#### What the task asks
Return exactly the lines from the start of the records below through the line containing "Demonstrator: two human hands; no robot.", both ends included, and leave out the pictures.
Input records START
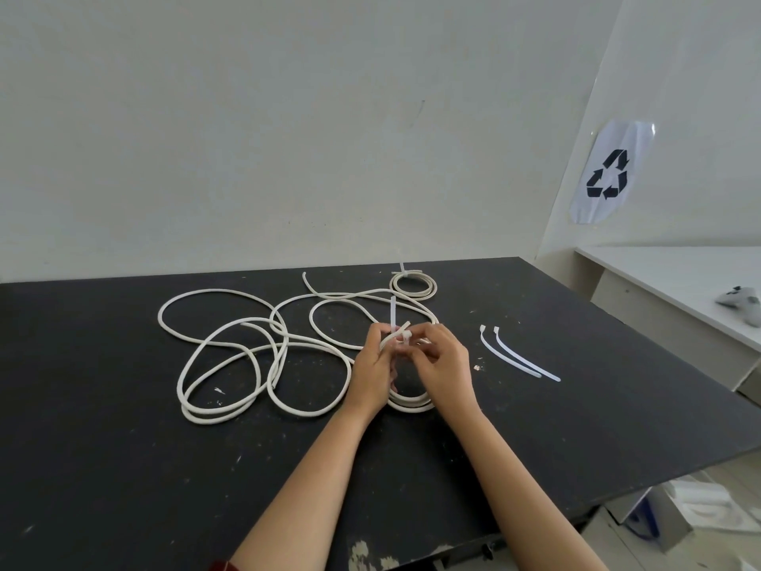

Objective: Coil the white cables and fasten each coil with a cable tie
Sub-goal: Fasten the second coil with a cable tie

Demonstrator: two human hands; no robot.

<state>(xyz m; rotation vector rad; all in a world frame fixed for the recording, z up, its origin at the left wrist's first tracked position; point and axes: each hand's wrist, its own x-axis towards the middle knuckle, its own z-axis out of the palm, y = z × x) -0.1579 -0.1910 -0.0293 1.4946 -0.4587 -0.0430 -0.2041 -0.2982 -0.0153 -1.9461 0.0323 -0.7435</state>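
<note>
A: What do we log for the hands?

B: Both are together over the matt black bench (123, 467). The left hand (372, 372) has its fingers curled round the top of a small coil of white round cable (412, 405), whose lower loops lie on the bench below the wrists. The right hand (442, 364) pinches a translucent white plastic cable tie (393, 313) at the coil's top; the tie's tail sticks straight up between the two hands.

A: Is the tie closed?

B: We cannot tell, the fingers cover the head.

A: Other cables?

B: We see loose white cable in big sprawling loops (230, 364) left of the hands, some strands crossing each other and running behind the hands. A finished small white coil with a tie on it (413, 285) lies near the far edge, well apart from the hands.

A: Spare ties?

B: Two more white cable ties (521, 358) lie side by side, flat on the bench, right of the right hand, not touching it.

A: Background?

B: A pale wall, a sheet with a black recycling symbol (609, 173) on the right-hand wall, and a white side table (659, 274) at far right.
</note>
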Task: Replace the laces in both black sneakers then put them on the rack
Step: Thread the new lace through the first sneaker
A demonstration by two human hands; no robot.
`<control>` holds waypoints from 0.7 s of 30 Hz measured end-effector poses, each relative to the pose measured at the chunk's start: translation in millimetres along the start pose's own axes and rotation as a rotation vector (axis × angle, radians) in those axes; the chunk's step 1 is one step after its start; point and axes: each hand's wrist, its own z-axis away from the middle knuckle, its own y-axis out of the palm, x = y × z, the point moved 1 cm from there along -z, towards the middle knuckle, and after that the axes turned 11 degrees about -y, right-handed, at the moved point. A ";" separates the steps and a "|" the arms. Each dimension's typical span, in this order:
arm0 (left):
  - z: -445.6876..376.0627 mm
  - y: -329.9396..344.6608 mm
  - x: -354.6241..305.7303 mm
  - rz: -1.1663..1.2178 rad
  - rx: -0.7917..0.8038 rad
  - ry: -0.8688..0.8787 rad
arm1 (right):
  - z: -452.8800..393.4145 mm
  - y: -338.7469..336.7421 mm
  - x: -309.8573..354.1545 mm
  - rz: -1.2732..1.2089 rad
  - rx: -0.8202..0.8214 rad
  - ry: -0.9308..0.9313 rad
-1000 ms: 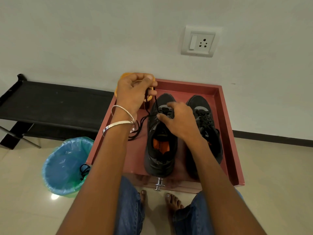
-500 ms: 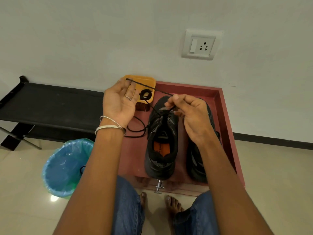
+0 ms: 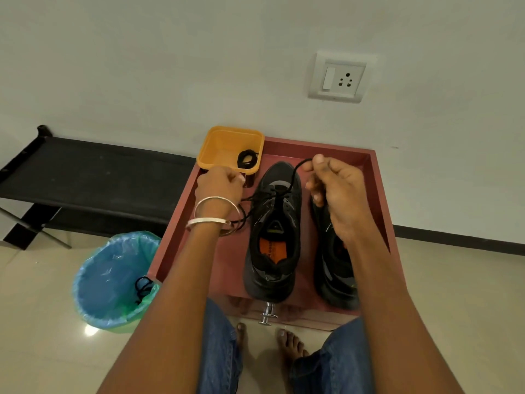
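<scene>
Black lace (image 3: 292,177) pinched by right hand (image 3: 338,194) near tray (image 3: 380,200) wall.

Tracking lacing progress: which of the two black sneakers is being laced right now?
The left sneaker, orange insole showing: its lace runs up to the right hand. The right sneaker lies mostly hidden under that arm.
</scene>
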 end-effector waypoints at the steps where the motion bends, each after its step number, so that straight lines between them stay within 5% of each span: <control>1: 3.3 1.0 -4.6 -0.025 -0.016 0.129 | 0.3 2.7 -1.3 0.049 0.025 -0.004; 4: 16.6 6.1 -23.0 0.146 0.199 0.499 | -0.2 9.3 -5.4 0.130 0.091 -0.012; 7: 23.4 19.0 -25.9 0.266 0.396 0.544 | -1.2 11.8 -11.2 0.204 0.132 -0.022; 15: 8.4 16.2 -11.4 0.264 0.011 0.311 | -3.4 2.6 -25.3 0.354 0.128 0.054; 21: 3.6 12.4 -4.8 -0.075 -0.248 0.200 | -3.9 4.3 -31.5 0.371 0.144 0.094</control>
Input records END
#### Problem solution
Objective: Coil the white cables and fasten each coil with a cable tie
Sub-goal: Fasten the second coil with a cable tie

Demonstrator: two human hands; no robot.

The exercise asks for nothing more.